--- DATA ---

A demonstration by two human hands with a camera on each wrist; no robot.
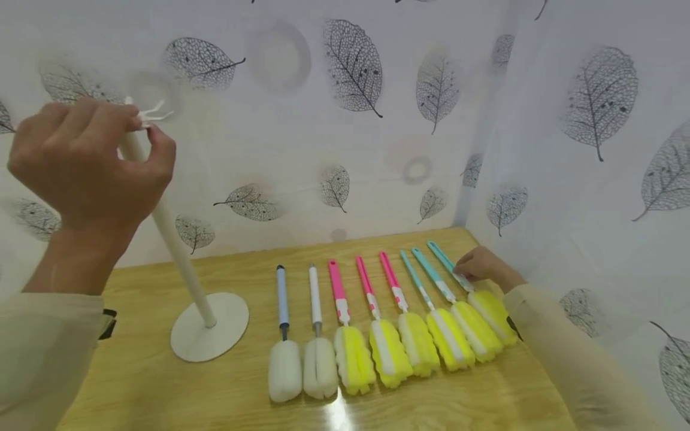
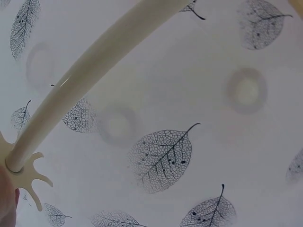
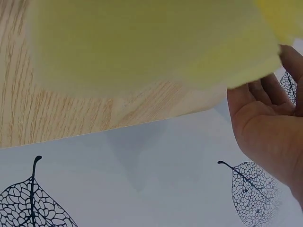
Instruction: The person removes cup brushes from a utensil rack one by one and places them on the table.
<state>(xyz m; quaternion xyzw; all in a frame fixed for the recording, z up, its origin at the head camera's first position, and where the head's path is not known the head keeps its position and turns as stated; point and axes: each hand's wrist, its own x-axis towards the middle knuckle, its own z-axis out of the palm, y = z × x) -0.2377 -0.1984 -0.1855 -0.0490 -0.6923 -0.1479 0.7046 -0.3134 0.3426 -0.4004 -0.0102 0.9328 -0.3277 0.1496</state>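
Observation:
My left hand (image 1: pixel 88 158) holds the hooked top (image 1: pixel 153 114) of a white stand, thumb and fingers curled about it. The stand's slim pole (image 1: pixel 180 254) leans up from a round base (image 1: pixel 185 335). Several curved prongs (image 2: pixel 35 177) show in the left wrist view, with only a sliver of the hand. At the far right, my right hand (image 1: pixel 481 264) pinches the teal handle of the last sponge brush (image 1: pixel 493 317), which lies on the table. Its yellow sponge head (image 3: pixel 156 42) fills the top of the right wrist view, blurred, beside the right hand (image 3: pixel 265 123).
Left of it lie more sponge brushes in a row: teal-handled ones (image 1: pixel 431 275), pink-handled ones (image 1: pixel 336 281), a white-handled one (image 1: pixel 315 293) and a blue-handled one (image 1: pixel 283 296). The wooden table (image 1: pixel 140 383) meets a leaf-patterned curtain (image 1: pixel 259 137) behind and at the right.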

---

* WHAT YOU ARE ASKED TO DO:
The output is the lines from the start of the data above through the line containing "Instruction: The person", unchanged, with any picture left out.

* EXERCISE OUTPUT:
A demonstration by two human hands with a camera on each wrist; no robot.
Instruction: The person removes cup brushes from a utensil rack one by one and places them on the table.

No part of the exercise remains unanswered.